───── Source data
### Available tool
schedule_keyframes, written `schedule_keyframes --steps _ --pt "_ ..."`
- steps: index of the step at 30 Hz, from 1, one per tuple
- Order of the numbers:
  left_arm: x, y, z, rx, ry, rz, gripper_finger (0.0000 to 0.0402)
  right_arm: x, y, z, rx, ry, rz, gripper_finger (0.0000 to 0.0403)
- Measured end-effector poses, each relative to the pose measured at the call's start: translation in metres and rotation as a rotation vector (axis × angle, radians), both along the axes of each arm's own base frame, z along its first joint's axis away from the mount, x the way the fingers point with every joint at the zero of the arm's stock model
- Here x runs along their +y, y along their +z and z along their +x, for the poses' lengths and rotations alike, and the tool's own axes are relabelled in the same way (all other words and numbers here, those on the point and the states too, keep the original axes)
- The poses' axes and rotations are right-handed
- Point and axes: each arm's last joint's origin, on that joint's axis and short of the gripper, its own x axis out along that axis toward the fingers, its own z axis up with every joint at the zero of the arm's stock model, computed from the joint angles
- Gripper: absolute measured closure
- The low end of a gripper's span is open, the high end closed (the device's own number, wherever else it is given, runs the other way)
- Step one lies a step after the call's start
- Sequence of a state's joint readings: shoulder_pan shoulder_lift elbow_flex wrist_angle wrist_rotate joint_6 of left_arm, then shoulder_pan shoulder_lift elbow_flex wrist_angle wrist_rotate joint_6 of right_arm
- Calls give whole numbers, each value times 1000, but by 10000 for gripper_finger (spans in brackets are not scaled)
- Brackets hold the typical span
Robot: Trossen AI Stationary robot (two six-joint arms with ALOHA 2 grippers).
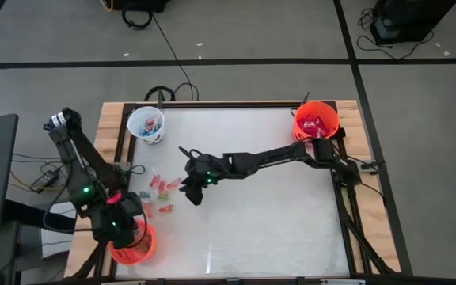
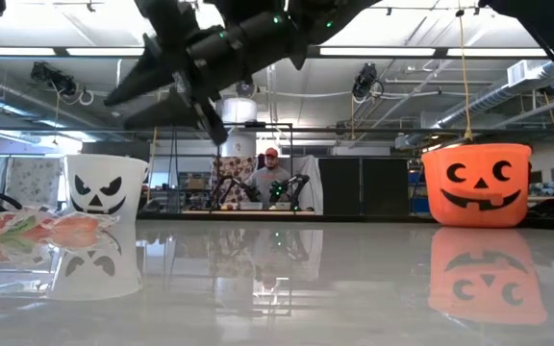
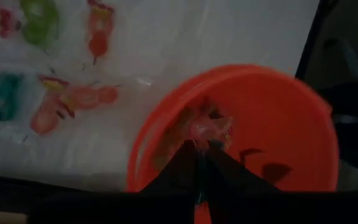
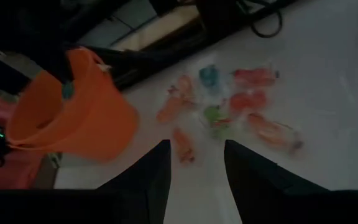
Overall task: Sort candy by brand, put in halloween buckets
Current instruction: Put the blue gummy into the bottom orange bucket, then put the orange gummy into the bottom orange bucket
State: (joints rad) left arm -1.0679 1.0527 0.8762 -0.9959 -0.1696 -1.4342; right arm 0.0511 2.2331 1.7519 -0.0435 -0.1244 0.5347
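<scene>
Candy (image 1: 161, 192) lies loose on the counter (image 1: 275, 222) around 9 o'clock. The orange bucket (image 1: 137, 245) stands at 7 o'clock. Above it, the left end effector (image 3: 201, 155) is pinched narrow on one wrapped piece (image 3: 210, 129), so the step seems a drop; next it must release. The right end effector (image 4: 194, 158), wide and empty, hovers over the pile.

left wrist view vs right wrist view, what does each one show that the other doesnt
Only the left wrist view: the left gripper shut on a clear-wrapped candy over the orange bucket's open inside. Only the right wrist view: the right gripper open and empty above the table, and that bucket's outer wall. Both show the loose candy pile on the white table.
</scene>
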Motion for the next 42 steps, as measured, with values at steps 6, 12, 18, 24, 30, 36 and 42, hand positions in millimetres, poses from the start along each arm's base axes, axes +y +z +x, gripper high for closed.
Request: schedule_keyframes --steps 6,12,18,24,30,36,42 --pt "-3 -5 -2 92 -63 -57 341 -5 -12 -3 89 6 -36 243" --pt "-3 -3 -6 172 -109 -111 279 -5 -16 -7 146 -4 -61 243" --pt "12 30 -7 93 -62 -46 267 -5 -8 -8 123 -5 -57 243" --pt "58 62 -10 -33 141 109 274 -20 20 -21 134 58 -112 243" --pt "89 40 -6 -62 279 163 280 -55 40 -42 198 152 -239 243" --pt "105 -7 10 35 344 197 280 -93 31 -54 208 247 -171 243" --pt "110 -42 20 62 311 165 280 -111 13 -64 233 298 -87 243"
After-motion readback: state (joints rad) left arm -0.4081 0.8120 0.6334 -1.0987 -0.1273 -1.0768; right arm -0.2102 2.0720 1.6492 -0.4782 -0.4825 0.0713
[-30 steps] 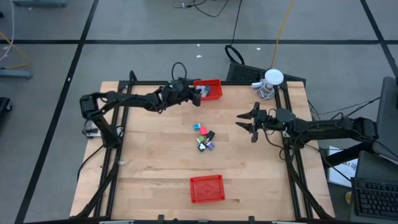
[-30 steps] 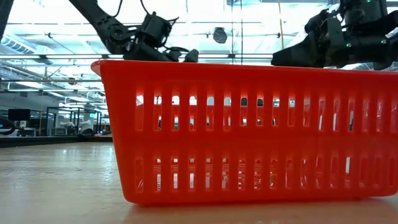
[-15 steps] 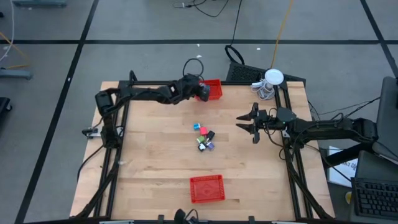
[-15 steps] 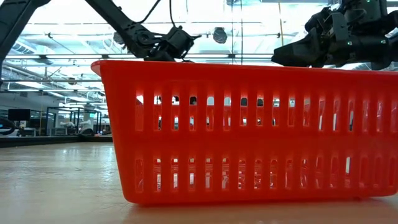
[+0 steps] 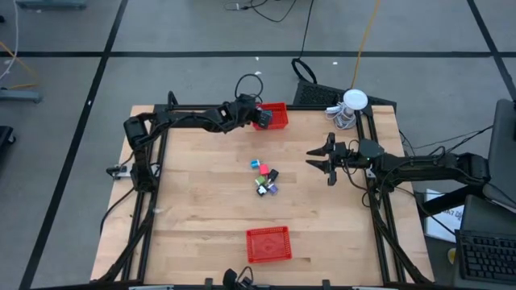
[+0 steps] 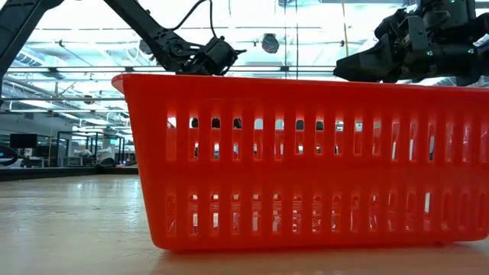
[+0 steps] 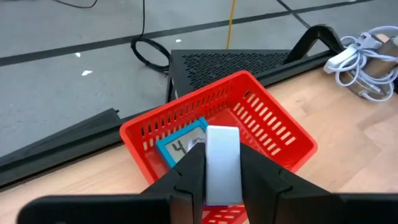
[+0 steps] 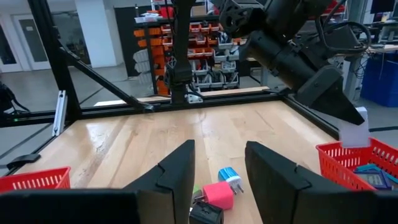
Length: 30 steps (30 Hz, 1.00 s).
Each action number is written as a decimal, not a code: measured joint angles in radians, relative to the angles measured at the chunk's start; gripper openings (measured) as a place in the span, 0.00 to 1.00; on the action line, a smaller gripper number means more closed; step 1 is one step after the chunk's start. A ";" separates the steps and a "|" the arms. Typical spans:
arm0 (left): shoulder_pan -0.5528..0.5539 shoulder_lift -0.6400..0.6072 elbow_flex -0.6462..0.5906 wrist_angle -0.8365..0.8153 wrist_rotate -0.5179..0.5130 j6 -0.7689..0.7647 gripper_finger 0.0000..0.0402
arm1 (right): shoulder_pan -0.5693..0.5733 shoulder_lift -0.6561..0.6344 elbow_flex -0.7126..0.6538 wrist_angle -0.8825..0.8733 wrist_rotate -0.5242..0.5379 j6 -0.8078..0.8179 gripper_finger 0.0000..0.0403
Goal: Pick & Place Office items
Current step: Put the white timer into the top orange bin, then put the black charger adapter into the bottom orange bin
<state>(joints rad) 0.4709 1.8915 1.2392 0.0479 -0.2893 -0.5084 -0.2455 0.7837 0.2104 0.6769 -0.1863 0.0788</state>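
Far basket (image 5: 273, 115) at table (image 5: 185, 217) far edge; near basket (image 5: 268, 244) near front edge. Office items (image 5: 264, 176) in cluster at table middle, between baskets. Left gripper (image 5: 260, 118) over far basket, item (image 7: 222, 164) between its fingers. Right gripper (image 5: 317, 159) right of cluster, above table.
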 joint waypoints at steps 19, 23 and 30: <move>0.002 -0.005 -0.001 0.023 0.002 -0.016 0.48 | 0.000 0.000 0.000 -0.009 0.001 0.000 0.32; 0.003 -0.065 -0.002 0.029 0.056 0.062 0.59 | 0.000 0.000 0.000 -0.011 0.001 0.000 0.32; 0.003 -0.308 -0.002 -0.133 0.296 0.098 0.69 | 0.000 0.000 0.001 -0.022 0.001 0.000 0.32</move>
<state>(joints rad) 0.4736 1.5840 1.2377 -0.0854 0.0070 -0.4109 -0.2451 0.7837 0.2115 0.6549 -0.1852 0.0784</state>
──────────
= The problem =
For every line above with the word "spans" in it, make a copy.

= Final answer =
- Calls give whole numbers, each value times 1000, but by 10000 for gripper_finger (spans in brackets are not scaled)
Each action number is written as a decimal, not a code: measured joint angles in radians, relative to the angles measured at the chunk's start; gripper openings (measured) as a place in the span, 0.00 to 1.00; on the action line, a smaller gripper number means more closed; step 1 is one step after the chunk's start. A ";" separates the steps and a "|" the arms. Typical spans:

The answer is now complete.